[Materials provided]:
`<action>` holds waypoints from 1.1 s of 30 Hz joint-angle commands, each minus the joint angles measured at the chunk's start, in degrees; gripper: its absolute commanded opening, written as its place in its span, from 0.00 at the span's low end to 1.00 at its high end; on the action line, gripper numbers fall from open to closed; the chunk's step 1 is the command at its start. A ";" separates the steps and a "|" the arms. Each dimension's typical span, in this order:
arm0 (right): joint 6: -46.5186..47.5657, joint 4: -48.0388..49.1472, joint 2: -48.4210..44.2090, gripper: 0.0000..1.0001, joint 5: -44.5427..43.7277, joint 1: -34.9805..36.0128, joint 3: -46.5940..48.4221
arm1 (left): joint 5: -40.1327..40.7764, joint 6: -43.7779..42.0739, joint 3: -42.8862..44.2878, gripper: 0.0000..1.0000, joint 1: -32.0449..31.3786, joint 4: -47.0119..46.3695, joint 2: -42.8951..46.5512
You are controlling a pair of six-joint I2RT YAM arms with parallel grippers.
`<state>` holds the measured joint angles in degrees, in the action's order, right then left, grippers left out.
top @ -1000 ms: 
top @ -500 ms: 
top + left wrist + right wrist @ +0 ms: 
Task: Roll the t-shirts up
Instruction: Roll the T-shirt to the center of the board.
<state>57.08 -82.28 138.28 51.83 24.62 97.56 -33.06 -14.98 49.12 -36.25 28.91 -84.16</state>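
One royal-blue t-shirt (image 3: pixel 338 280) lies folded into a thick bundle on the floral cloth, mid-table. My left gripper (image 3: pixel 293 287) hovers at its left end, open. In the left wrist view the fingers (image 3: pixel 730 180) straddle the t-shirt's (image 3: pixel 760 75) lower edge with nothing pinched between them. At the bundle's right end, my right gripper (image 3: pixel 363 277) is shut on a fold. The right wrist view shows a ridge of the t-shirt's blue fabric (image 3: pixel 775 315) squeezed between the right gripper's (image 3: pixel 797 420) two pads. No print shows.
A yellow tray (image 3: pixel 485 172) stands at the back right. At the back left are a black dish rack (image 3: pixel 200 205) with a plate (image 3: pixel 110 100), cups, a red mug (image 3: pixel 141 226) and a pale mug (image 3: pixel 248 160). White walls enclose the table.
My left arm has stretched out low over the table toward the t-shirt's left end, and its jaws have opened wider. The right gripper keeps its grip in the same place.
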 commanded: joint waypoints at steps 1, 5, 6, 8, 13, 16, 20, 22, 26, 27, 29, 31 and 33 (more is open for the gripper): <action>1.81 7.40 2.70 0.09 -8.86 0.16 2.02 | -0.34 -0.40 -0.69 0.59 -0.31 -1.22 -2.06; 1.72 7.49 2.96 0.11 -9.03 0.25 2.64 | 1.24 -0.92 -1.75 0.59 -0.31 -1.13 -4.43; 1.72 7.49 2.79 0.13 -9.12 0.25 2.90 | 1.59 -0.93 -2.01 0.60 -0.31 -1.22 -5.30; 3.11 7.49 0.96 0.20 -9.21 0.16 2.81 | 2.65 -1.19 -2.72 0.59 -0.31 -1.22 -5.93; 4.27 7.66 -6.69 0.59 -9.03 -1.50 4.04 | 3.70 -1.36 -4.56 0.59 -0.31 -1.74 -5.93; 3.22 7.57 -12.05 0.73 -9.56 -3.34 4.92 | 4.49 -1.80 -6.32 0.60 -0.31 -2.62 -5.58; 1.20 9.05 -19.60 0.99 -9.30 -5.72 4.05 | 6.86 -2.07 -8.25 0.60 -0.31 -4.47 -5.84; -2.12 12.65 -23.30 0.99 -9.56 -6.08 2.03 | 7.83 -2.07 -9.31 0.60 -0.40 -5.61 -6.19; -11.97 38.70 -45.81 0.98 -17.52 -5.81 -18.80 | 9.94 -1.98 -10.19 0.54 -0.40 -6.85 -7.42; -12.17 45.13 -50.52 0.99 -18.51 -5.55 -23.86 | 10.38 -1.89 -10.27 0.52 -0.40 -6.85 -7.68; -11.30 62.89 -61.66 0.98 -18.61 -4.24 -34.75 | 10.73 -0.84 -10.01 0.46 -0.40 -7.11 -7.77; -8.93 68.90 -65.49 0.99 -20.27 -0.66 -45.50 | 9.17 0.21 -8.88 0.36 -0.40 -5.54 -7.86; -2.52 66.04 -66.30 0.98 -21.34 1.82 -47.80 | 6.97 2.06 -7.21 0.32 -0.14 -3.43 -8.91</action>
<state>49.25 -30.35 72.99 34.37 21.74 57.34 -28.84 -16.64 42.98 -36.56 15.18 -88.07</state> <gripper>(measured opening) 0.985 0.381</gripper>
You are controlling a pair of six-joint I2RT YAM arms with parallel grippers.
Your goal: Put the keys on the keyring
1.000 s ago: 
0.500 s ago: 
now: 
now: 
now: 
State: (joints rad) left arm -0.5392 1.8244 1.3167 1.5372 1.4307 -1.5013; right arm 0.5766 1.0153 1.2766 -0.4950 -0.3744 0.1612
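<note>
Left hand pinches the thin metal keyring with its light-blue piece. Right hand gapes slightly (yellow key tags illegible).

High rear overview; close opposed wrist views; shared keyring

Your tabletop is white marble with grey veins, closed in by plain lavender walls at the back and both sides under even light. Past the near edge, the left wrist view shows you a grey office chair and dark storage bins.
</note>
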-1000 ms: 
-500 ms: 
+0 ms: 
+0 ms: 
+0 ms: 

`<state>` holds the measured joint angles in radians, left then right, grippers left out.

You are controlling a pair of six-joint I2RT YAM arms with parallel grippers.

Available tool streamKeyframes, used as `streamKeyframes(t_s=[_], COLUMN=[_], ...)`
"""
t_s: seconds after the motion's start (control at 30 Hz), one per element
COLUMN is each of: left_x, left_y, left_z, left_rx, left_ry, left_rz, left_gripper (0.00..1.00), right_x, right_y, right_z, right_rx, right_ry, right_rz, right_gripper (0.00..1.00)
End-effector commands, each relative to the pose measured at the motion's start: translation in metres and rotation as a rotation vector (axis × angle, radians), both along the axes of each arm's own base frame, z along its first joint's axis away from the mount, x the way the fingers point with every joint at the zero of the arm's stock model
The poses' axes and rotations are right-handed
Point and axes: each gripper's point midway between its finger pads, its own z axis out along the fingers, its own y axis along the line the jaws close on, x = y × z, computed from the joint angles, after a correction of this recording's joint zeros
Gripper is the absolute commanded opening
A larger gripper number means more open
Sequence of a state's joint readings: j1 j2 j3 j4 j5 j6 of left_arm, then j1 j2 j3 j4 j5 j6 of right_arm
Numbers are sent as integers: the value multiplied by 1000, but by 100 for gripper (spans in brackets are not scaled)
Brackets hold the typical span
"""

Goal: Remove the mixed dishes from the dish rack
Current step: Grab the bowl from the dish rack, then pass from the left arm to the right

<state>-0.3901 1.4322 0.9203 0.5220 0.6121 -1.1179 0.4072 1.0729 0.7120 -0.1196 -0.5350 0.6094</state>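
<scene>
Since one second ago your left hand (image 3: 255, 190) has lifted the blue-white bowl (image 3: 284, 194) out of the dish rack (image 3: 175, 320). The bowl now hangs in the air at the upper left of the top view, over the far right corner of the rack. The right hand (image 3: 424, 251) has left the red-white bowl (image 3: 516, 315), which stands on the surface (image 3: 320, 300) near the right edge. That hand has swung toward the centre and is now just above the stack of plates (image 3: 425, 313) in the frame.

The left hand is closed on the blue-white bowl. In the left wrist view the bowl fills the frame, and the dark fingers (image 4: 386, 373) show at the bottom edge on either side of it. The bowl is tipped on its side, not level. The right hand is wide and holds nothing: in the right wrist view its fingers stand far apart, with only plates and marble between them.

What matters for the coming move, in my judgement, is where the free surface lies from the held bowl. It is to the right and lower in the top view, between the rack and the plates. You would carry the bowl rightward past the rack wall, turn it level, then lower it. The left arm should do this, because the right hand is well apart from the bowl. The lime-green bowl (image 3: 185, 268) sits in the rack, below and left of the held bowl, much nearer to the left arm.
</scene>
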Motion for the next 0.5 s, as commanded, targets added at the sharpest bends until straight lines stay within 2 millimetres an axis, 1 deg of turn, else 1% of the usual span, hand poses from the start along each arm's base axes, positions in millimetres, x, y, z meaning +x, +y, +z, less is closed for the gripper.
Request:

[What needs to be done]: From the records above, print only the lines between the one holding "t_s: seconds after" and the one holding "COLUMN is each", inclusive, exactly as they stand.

[Solution to this exercise]:
t_s: seconds after the motion's start (control at 30 Hz), one per element
COLUMN is each of: left_x, left_y, left_z, left_rx, left_ry, left_rz, left_gripper (0.00..1.00), right_x, right_y, right_z, right_rx, right_ry, right_rz, right_gripper (0.00..1.00)

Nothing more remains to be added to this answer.